Ich habe eine Liste mit offenen Fragen erstellt, um dich zum Nachdenken über deine eigene “Fechtideologie” anzuregen.
Die Erstellung einer solchen Liste ist schwierig, denn die Fragen könnten die eigene Ideologie widerspiegeln! Die Frage “Sollte ein Fechter seine kämpferischen Fähigkeiten auf die Probe stellen?” impliziert, dass man denkt, dass Fechten kämpferische Fähigkeiten umfasst, aber nicht jeder wird dem zustimmen. Vielleicht kannst du aus der Art und Weise, wie ich die Fragen formuliert habe, meine Ideologie erschließen! 😉
- Was sind deine Ziele fürs Fechttraining?
- Welche Ziele hätte eine historische Person aus der von dir untersuchten Zeit fürs Fechttraining?
- Was bedeutet das “Historische” in “Historisches Fechten”?
- Was bedeutet das “Fechten” in “Historisches Fechten”?
- Wie unterrichtet man am besten Fechten?
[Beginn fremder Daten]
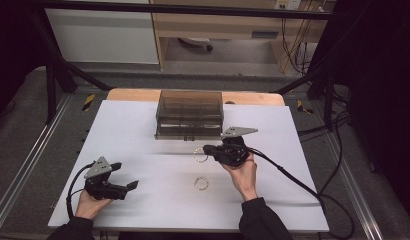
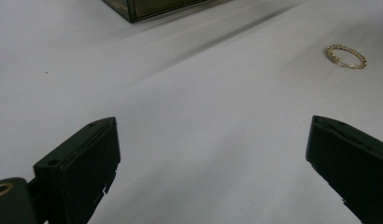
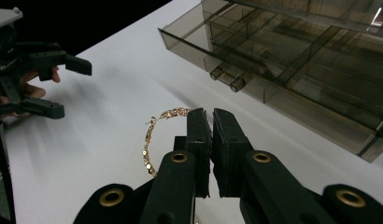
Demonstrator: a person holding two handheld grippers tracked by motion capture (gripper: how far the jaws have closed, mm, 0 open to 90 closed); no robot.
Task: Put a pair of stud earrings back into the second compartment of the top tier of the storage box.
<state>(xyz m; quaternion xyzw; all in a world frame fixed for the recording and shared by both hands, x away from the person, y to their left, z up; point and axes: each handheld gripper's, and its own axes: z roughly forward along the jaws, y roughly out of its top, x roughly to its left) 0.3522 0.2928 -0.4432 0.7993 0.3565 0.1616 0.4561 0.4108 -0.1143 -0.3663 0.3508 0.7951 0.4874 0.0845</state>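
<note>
My right gripper (image 3: 212, 122), jaws pressed together on the bracelet (image 3: 154, 135) in front of the drawer box (image 1: 189, 116), may drop it: thin chain, narrow pinch.

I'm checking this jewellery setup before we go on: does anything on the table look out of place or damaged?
Nothing looks damaged. Two gold bracelets lie loose on the white table, outside the smoky drawer box: one sits alone in the open, the other at the tips of the right gripper, whose jaws are closed on it. The left gripper is open, holding nothing.
</note>
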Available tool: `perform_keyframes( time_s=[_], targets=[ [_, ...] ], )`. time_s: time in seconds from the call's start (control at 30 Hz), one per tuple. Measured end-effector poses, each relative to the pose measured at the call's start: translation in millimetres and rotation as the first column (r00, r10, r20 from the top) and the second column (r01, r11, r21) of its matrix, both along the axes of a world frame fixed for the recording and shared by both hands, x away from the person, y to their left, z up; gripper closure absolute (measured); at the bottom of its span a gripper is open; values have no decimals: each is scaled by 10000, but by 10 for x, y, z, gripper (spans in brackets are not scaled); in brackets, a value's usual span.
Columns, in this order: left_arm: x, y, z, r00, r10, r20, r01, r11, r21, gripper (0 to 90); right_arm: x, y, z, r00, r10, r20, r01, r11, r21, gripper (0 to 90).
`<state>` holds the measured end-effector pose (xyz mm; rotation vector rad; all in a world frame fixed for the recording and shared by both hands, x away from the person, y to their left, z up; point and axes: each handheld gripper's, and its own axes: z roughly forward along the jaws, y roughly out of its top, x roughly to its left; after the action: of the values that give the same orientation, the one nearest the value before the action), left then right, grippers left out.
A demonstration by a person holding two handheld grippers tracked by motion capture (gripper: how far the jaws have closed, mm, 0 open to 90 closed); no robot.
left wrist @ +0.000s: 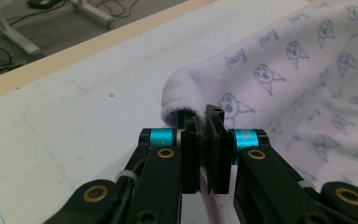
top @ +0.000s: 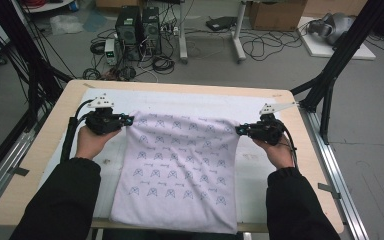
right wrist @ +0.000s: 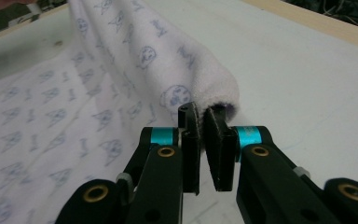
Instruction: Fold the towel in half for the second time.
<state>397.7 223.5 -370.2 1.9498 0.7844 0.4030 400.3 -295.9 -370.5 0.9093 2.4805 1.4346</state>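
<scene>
With the left claw [top: 125,120] and right claw [top: 240,130] each clamped on a far corner of the pale lilac cat-print terry towel [top: 180,170], keep the edge between them taut and level above the white-covered bench [top: 180,97].

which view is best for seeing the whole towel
The high view: the towel shows from its far edge, pinched by the left gripper and right gripper, to its near edge hanging past the table. The two gripper views each show one clamped corner and nearby fabric.
</scene>
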Motion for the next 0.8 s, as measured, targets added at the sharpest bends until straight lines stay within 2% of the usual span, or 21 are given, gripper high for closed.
perform_keyframes(
  time_s=[0.03, 0.13, 0.23, 0.3, 0.47, 0.57, 0.67, 0.73, 0.77, 0.8],
  targets=[
    [-69, 25, 9, 9999, -101, 63, 101, 9999, 0, 855, -43, -4, 24, 10000, 71, 1, -71, 10000, 24, 849],
    [-295, 97, 18, 9991, -271, 321, 282, 9990, -344, 855, -233, -13, 90, 9992, 382, 125, -385, 9990, 224, 849],
    [-541, 149, -6, 9972, -595, 459, 609, 9977, -308, 853, -438, 1, 102, 9974, 697, 158, -700, 9974, 164, 848],
    [-716, 179, -60, 9953, -834, 494, 856, 9953, -449, 853, -562, 2, 77, 9968, 792, 132, -794, 9967, 180, 848],
    [-1106, 254, -278, 9902, -1364, 315, 1376, 9897, -396, 851, -963, 32, -101, 9931, 1169, -110, -1168, 9931, 90, 848],
    [-1289, 322, -448, 9871, -1602, -21, 1598, 9857, -538, 843, -1139, 48, -250, 9906, 1336, -308, -1332, 9910, 131, 844],
    [-1375, 366, -572, 9851, -1629, -549, 1609, 9862, -386, 790, -1237, 22, -415, 9891, 1379, -521, -1373, 9904, 150, 817],
    [-1380, 398, -614, 9830, -1545, -995, 1497, 9872, -547, 686, -1270, -24, -509, 9893, 1274, -707, -1255, 9916, 302, 747],
    [-1380, 400, -615, 9817, -1562, -1090, 1516, 9872, -491, 627, -1272, -48, -538, 9899, 1202, -758, -1178, 9924, 343, 675],
    [-1380, 392, -612, 9808, -1587, -1130, 1537, 9868, -513, 576, -1275, -65, -553, 9890, 1184, -883, -1148, 9924, 441, 642]
  ],
)
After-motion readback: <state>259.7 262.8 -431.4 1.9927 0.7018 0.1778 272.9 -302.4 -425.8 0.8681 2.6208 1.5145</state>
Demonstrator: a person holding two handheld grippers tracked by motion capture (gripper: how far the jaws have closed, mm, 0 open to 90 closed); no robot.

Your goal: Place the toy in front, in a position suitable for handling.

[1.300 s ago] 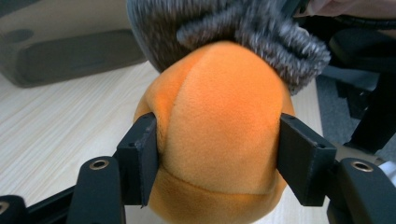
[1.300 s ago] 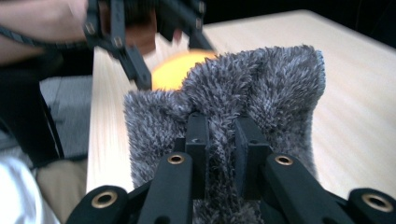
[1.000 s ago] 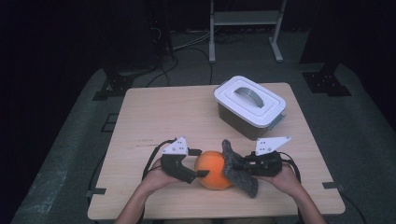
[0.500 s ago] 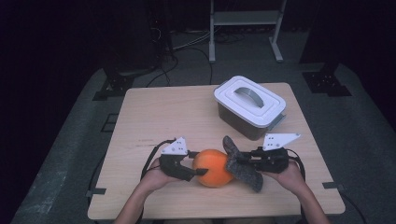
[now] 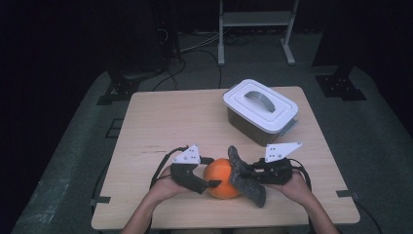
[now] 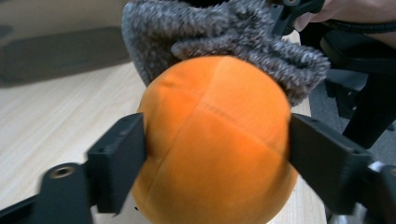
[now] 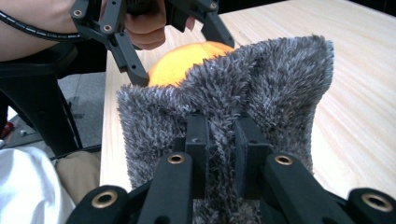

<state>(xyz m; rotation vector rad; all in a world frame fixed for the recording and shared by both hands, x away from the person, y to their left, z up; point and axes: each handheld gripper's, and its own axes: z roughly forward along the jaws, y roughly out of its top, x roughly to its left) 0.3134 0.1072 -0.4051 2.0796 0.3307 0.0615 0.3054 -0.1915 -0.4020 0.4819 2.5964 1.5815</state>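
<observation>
An orange ball (image 5: 220,179) rests near the table's front edge, and my left gripper (image 5: 210,172) is shut on it. In the left gripper view the black jaws press the ball (image 6: 215,140) from both sides. A grey fuzzy cloth (image 5: 247,179) lies against the ball's right side. My right gripper (image 5: 247,171) is shut on the cloth, pinching a fold (image 7: 219,135) between its jaws. Most of the ball (image 7: 184,65) is hidden behind the cloth (image 7: 261,88) in the right gripper view, where the left gripper (image 7: 175,44) straddles it.
A white lidded box (image 5: 260,109) with a grey handle stands at the back right of the wooden table (image 5: 165,122). A metal stand's legs (image 5: 253,29) and cables are on the floor beyond the table. The person's forearms enter from the front edge.
The right gripper has shifted the cloth slightly against the ball's right side. The left gripper and the ball have stayed almost in place.
</observation>
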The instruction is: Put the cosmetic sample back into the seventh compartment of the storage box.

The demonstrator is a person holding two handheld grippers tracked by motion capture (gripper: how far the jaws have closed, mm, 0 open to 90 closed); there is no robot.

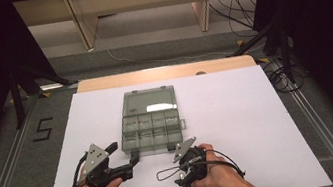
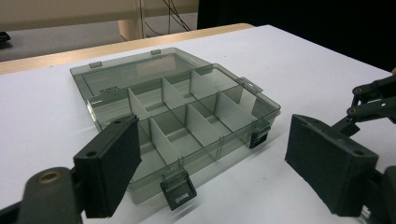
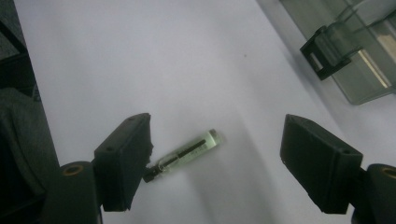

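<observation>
Vial (image 3: 189,151) between right fingers (image 3: 123,161) (untouched)

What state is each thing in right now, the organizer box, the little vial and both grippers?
Organizer box: lid open and laid flat behind it, compartments look empty, front latches undone.
Vial: lying on its side on the table, capped, between the jaws, ungripped.
Left gripper: open, facing the box.
Right gripper: open, over the vial.
</observation>
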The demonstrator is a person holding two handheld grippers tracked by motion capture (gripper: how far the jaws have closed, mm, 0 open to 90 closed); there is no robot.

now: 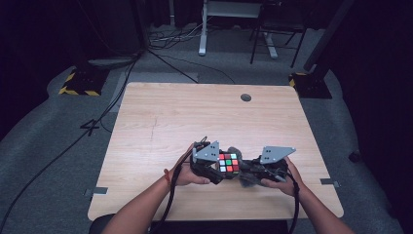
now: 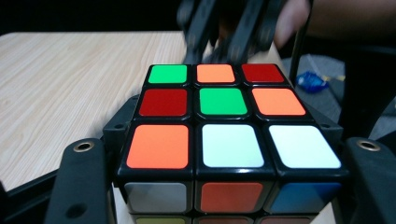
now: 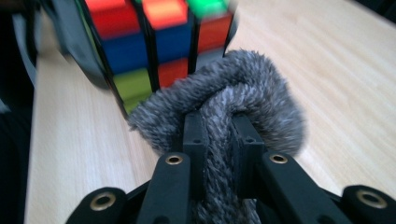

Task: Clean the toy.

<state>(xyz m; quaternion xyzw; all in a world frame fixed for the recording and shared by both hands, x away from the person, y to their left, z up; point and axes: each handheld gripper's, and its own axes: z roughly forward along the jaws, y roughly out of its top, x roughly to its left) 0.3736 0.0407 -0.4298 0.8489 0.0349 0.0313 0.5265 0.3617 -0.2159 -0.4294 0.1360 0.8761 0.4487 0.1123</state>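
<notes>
A scrambled Rubik's cube (image 1: 228,163) hangs just above the near middle of the wooden table (image 1: 195,112). My left gripper (image 1: 223,170) is shut on it, one black jaw on each side. In the left gripper view the cube (image 2: 219,126) shows green, orange, red and white stickers on top, and it fills the gap of my left gripper (image 2: 224,186). My right gripper (image 3: 219,126) is shut on a grey fuzzy cloth (image 3: 233,88). The cloth presses against the blue, red and green side of the cube (image 3: 154,42). From above, that cloth (image 1: 245,179) lies right of the cube.
A round grommet hole (image 1: 246,97) sits near the table's far edge. Cables, yellow-and-black striped bases (image 1: 80,85) and desk legs stand on the grey floor beyond. A small blue object (image 2: 310,81) lies on the floor past the table's edge.
</notes>
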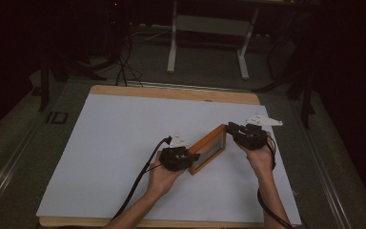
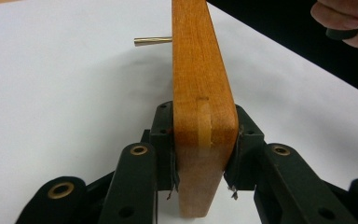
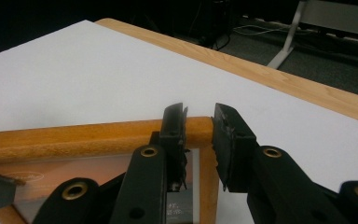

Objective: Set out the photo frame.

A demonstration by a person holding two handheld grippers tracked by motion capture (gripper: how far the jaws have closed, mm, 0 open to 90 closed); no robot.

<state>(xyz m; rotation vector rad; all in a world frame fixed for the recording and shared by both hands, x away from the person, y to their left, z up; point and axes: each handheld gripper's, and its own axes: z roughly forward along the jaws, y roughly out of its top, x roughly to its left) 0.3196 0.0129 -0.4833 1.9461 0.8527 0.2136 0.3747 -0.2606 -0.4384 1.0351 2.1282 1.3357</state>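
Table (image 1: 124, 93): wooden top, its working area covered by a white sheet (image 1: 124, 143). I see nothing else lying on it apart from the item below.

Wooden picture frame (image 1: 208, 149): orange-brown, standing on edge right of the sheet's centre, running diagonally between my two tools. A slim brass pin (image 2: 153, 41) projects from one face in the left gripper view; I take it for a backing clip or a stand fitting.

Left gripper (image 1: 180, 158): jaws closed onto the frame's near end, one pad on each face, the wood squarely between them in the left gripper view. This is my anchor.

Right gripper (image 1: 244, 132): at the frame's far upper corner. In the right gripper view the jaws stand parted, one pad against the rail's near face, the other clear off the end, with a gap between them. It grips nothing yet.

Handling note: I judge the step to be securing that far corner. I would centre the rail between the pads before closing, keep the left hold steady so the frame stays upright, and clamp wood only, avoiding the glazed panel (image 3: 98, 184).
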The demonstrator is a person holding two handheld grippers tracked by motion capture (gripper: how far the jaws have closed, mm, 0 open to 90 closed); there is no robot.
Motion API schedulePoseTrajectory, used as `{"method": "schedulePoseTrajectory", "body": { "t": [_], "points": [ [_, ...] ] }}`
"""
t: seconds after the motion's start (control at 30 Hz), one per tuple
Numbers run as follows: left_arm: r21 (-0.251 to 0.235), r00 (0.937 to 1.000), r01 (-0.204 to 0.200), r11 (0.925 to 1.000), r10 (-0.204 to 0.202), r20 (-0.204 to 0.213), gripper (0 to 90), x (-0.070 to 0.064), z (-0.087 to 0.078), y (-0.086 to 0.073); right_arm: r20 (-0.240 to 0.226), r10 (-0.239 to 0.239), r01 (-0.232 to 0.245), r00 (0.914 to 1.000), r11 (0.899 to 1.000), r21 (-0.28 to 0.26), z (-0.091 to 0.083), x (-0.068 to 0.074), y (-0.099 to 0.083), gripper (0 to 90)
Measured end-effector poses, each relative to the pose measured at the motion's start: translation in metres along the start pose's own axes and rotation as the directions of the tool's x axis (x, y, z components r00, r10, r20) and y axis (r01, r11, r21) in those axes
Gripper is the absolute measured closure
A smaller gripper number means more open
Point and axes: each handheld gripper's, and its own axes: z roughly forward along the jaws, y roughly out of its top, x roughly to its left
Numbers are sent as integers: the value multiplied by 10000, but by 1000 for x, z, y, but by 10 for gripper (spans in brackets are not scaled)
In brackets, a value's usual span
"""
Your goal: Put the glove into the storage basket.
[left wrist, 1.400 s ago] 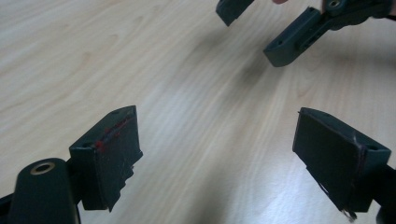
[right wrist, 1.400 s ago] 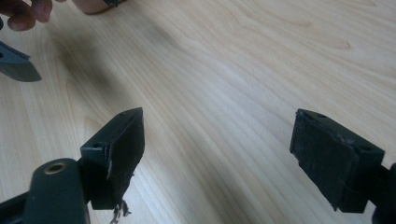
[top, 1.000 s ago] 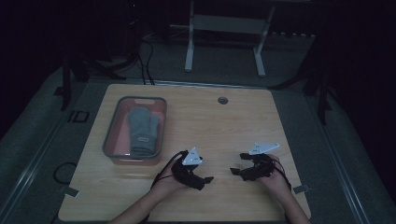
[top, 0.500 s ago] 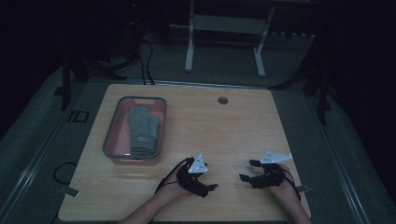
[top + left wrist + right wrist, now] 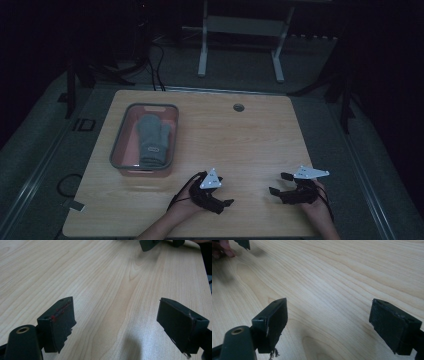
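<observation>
Mitten (image 5: 152, 140) lying flat in bin (image 5: 118, 145), untouched. Left gripper (image 5: 223, 205) and right gripper (image 5: 277, 185) well right of bin, low over bare table (image 5: 250, 135), jaws spread, empty; probably staged for reaching in.

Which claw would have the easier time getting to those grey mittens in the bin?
Probably the left claw. It sits nearer the pink bin holding the grey mittens; the right claw is farther across the table. Both are open and hold nothing.
</observation>
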Motion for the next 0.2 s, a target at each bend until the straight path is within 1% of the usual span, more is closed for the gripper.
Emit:
{"method": "schedulePoseTrajectory", "body": {
  "t": [0.07,0.2],
  "points": [
    [-42,10000,-23,10000,23,-37,154,0,-1,0,14,-7,7,10000,10000,-21,0,-1,0,152],
    [-81,9999,94,9999,-94,-67,154,2,-1,0,99,-100,100,9999,9999,19,0,0,-1,153]
  ]
}}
Wie lernt man am besten?
- Was macht einen guten Fechter bzw. eine gute Fechterin aus?
- Ist akademisches Wissen (die Fähigkeit, sich an Fakten, Namen, Techniken usw. zu erinnern) notwendig, um ein guter historischer Fechter zu sein?
- Kann man Fechter “einstufen”? Wenn ja, wie?
- Wie erkennt man “gutes Fechten”?
- Was heißt “gute Form”?
- Welche Rolle sollte das Scheitern im Fechttraining spielen? Was sind akzeptable Konsequenzen des Scheiterns beim Training?
- Welche Rolle sollte Schutzausrüstung im historischen Fechten spielen?
- Welche Rolle sollte Sparring bzw. freies Fechten im historischen Fechten spielen?
- Was bedeutet Sparring bzw. freies Fechten?
- Welche Rolle sollte Wettkampf im historischen Fechten spielen?
- Was bedeutet “Fairness” im Fechten? Ist es möglich, beim Fechten zu “schummeln”?
- Welche Verletzungen sind in einem typischen Fechttraining akzeptabel? Und bei einem Turnier?
- Ordnest du dein Fechten als Kampfkunst ein? Als Sportart? Warum?
- Ist das historische Fechten eher mit Tanzen oder MMA vergleichbar?
- Welche Rolle spielt die Athletik / die Fitness im Fechttraining?
- Muss man ins Schwitzen kommen, damit sich ein Fechttraining lohnt?
- Kann man Fechten ohne Trainingspartner*innen lernen?
- Was ist deiner Meinung nach beim Fechten wichtig, was die meisten Leute nicht für wichtig halten? Etwas, das andere Leute für wichtig halten, du aber nicht?